5. The 8th page "from March 8, 2017, which was the last delivery date of the copy of the complaint of this case" shall be "from March 9, 2017, which was the day following the last delivery date of the copy of the complaint of this case."

3. The further determination of this Court

A. The gist of the Defendant’s assertion was that the Defendant’s glass product supplied to the Defendant was ordered to be used by the Defendant for the production of the Ulsan FF golf practice range (hereinafter “instant construction”). The Defendant requested, according to the estimate, the production of the “KS size 24T Roluium” by the Defendant, but actually supplied by the Plaintiff was “2T lusium rather than the KS size,” and the KS mark on the product surface was expressed by the Plaintiff’s arbitrary manipulation and was not favorable to the instant construction work.

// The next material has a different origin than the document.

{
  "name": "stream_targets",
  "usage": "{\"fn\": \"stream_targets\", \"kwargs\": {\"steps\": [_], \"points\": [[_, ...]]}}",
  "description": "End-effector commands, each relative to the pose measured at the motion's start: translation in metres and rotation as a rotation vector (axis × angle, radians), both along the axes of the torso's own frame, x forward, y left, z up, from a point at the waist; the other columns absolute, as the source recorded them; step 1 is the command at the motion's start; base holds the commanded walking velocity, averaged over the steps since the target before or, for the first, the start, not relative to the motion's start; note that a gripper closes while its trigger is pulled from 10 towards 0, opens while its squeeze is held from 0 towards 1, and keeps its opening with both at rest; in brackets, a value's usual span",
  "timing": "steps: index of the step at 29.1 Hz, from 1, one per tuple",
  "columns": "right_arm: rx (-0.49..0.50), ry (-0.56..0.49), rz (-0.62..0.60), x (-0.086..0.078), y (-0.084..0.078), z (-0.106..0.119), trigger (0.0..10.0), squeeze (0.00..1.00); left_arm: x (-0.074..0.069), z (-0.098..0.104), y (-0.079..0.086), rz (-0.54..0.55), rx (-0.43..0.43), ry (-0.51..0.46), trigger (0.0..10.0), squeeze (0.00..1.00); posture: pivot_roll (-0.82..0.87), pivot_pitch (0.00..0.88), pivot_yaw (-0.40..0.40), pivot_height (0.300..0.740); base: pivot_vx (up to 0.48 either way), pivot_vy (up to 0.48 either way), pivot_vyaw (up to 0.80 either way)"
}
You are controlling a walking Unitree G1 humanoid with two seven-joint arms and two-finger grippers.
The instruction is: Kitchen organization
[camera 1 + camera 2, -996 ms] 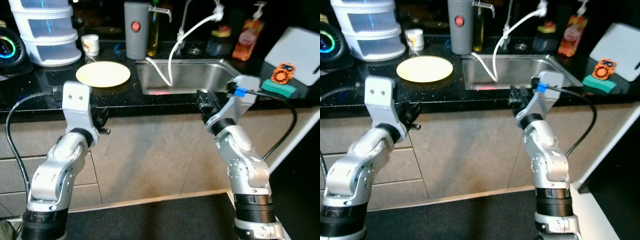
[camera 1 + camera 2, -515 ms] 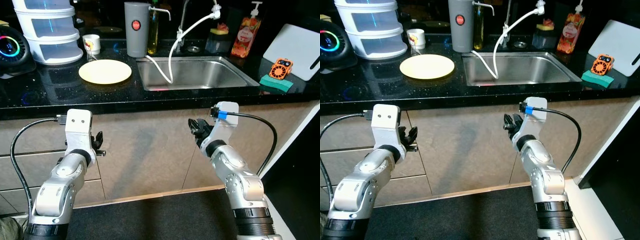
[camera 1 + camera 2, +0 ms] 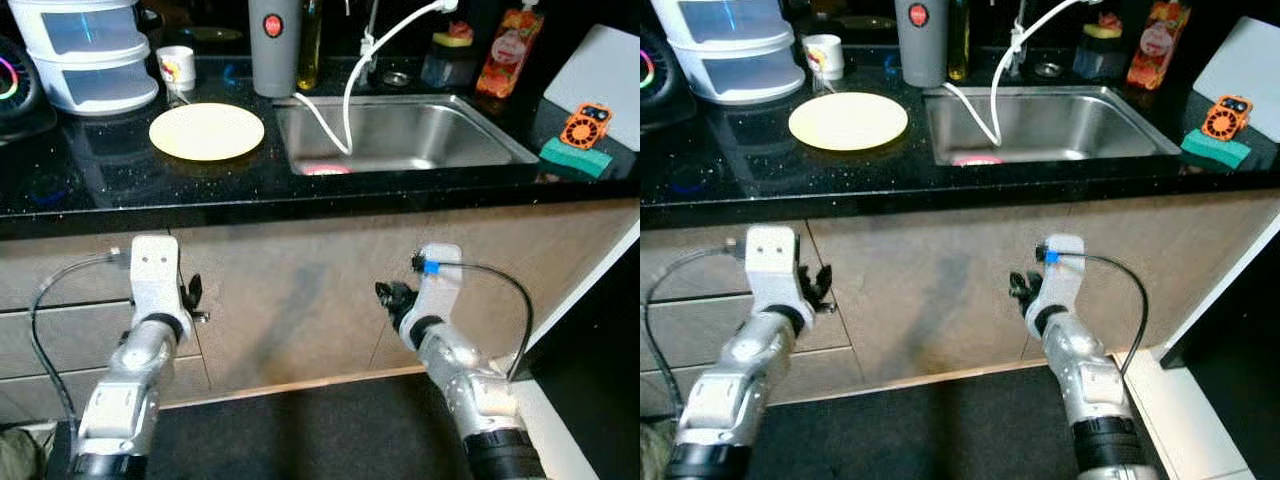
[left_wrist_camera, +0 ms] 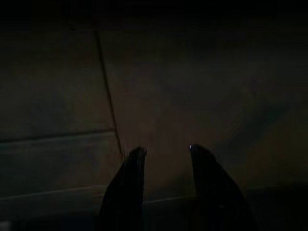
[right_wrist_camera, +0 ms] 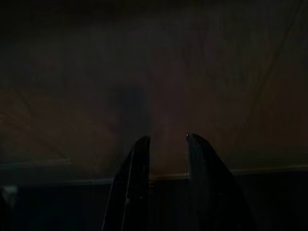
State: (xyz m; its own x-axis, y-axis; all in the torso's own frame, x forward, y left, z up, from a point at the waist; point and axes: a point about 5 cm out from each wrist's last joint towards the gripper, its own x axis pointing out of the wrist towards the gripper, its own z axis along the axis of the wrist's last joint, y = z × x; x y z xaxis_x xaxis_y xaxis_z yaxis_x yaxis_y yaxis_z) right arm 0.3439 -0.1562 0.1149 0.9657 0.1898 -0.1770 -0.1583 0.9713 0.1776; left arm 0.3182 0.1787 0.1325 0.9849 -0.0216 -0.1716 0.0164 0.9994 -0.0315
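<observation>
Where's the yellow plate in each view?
Left eye view: yellow plate on the black counter, upper left, left of the sink.
Right eye view: same spot, left of sink.
Left wrist view: dark cabinet front.
Right wrist view: dark cabinet front.
Shared landmark: the sink.

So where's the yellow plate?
The yellow plate lies on the black counter, left of the sink, near the small white cup.
</observation>
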Motion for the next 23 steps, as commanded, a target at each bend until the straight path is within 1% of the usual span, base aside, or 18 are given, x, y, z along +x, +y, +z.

Due to the supply of such erroneous products by the Plaintiff, the Defendant received a request for reconstruction from the Co-Defendant C of the first instance trial. The reconstruction cost amounts to approximately KRW 70 million in excess of the price of the goods against the Plaintiff, which is to be borne by the Plaintiff. Accordingly, the Defendant is not obliged to pay the price of the goods to the Plaintiff.

B. In full view of the purport of the entire arguments in Gap evidence Nos. 1, 5, 6 and Eul evidence No. 1, the following facts are recognized.

1. From December 9, 2014, the Defendant requested the Plaintiff to manufacture various glass products and received them. On February 12, 2016, the Defendant was the co-defendant C of the first instance trial.